Studi yang disarankan mengusulkan sistem penginderaan fluoresensi imunoassay sederhana dan ultrasensitif baru berdasarkan CQD yang didekorasi dengan nanokomposit ZnO untuk menentukan penanda tumor CYFRA 21-1 dalam serum manusia. Jeruk lemon pericarp digunakan sebagai prekursor karbon untuk menurunkan CQD menggunakan kondisi hidrotermal. Selain itu, digunakan sebagai agen pereduksi dan penstabil untuk sintesis nanokomposit ZnO terkonjugasi CQD. Nanokomposit CQDs/ZnO yang telah disiapkan diimobilisasi oleh antibodi monoklonal BM 19.21 (mAb) non-konjugasi dan sumur mikrotiter dilapisi dengan antibodi monoklonal KS 19.1 lainnya untuk membentuk sistem imunosensing sandwich capping.
Metode
Instrumen
Spektrofotometri spektrofotometri dari kedua CQD serta nanokomposit CQDs/ZnO direkam menggunakan spektrofotometer Ultrospec 2100-Biochrom (Biochrom Ltd., Cambium, Cambridge, UK). Morfologi permukaan dan distribusi ukuran partikel dari CQD yang disintesis hijau dan nanokomposit CQDS/Zn dievaluasi menggunakan mikroskop elektron transmisi (TEM) instrumen model JEOL 1200EX (JEOL Ltd., Freising, Jerman) dan mikroskop elektron pemindaian (SEM) model JSM-7610F (JEOL, AS). Fluoresensi dan spektrum inframerah transformasi Fourier (FT-IR) dari sistem imunosensing yang disarankan diperiksa menggunakan pembaca multi-mode Biotek Synergy H1 (Biotek, Tokyo, Jepang) dan spektrofotometer FT-IR Perkin Elmer (PerkinElmer Ltd., Yokohama, Jepang) , masing-masing. Spektrum Raman, spektroskopi fotoelektron sinar-X (XPS) dan pola difraksi serbuk sinar-X (XRD) diukur menggunakan spektrometer mikro-Raman (CRAIC Technologies, CA, USA), sistem spektroskopi sinar-X Kratos Axis Ultra (Kratos Analytical Ltd. , Manchester, Inggris) dan difraktometer Siemens D-5000 (Siemens, Erfurt, Jerman).
Bahan Kimia dan Reagen
Instrumen SG-2000-10090 (Barsbuttel, Jerman) digunakan untuk memperoleh air deionisasi yang digunakan di seluruh eksperimen. CYFRA 21-1-non-conjugated monoclonal antibodi (mAb) BM 19.21 dan KS 19.1 untuk membentuk sistem immunosensing sandwich capping diperoleh dari Abcam (Cambridge, UK).
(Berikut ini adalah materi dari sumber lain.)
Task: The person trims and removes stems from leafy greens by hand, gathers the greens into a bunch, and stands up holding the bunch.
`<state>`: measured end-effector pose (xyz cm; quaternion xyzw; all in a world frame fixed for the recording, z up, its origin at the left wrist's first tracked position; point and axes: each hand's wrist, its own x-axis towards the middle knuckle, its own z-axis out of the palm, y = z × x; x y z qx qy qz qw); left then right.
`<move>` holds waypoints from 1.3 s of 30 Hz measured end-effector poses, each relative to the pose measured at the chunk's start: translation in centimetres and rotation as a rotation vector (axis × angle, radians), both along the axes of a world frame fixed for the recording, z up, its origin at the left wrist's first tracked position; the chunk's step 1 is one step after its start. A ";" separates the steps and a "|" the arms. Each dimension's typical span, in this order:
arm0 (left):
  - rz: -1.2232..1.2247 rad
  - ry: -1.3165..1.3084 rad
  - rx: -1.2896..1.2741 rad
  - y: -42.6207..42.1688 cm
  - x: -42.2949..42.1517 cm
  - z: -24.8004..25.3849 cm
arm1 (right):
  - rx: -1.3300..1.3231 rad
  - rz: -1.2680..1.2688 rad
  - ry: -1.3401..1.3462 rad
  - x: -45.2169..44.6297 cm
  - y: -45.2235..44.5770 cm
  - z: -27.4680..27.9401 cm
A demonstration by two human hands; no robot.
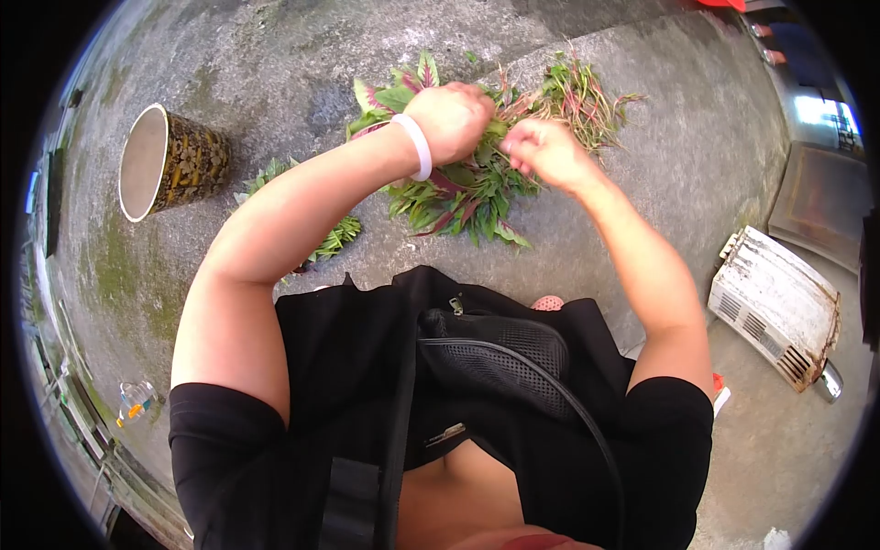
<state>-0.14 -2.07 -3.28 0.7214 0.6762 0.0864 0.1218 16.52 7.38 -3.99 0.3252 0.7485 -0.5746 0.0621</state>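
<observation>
A loose pile of amaranth greens [458, 206], green leaves with purple-red centres, lies on the concrete in front of me. My left hand [451, 121], with a white bangle at its wrist, is closed over the greens at the pile's upper part; its fingertips are hidden. Close by on the right, my right hand [552, 154] is pinched at the thin stems, its fingertips facing the left hand. Beyond it lies a heap of pinkish stems and roots [587, 101]. Another bunch of greens [339, 236] is partly covered by my left forearm.
A dark flower-patterned bin [197, 160] lies or stands to the left, its pale inside showing. A clear plastic bottle [136, 401] is on the ground at lower left. To the right are a rusty white appliance casing [775, 298] and a dark panel [820, 202]. A black bag [500, 357] hangs at my front.
</observation>
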 end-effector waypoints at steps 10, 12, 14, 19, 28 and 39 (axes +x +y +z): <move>0.098 -0.452 -0.204 -0.1 -2.5 -4.0 | 0.141 0.182 -0.131 2.5 -0.1 -3.2; 0.066 -0.436 -0.188 -0.2 -1.1 -4.6 | 0.251 0.248 -0.022 2.3 -0.4 -3.6; -0.039 -0.461 -0.212 -0.1 -0.7 -6.3 | 0.274 0.259 0.093 2.0 -0.8 -2.7; 0.068 -0.899 -0.521 0.1 0.2 -4.6 | 0.293 0.258 0.115 2.2 0.0 -2.0; 0.041 -1.192 -0.503 0.0 -0.4 -3.8 | -0.405 -0.242 0.173 1.4 1.2 -0.7; 0.069 -1.173 -0.448 0.5 -0.4 -3.0 | -0.563 -0.499 0.405 0.9 1.6 -0.5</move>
Lemon jeruk buah-buahan dipasok oleh pasar lokal. Phosphate-buffered saline (PBS) pH = 7.4 dibuat menggunakan natrium klorida, kalium klorida, natrium hidroksida, monopotassium fosfat, dan dinatrium fosfat (BHD Ltd. Co. Poole, UK). Randox Laboratories (Irlandia Utara-Inggris) dengan ramah menyediakan serum normal komersial. Sampel darah acak dikumpulkan dari sukarelawan sehat, dan sebelum memulai penelitian ini, persetujuan telah diperoleh. Lebih lanjut, Sigma-Aldrich (Hamburg, Jerman) memasok kadar murni karbodiimida hidroklorida (EDC) dan N-hidroksisuksinimida (NHS). Komite etik penelitian di King Saud University, KSA (KSU-REC-002-E, 2019) menyetujui penelitian tersebut.
Preparasi Hidrotermal Hijau dari Carbon Quantum Dots (CQD)
Lemon jeruk pericarp digunakan untuk mensintesis CQD dalam kondisi hidrotermal. Sekitar 20 g jeruk nipis pericarp dan 200 mL air deionisasi dipindahkan ke labu bulat dan direfluks pada 100 ° C di bawah pengadukan magnet terus menerus selama 6 jam. Setelah pendinginan hingga suhu kamar, ekstrak yang dihasilkan disentrifugasi pada 3500 rpm dan 20 mL larutan yang diekstraksi atas diautoklaf dan dipanaskan dalam kondisi hidrotermal dalam kisaran suhu dari 100 hingga 200 °C untuk interval 6-120 h yang berbeda. Setelah didinginkan hingga suhu kamar, cairan atas mewakili CQD (Skema 1).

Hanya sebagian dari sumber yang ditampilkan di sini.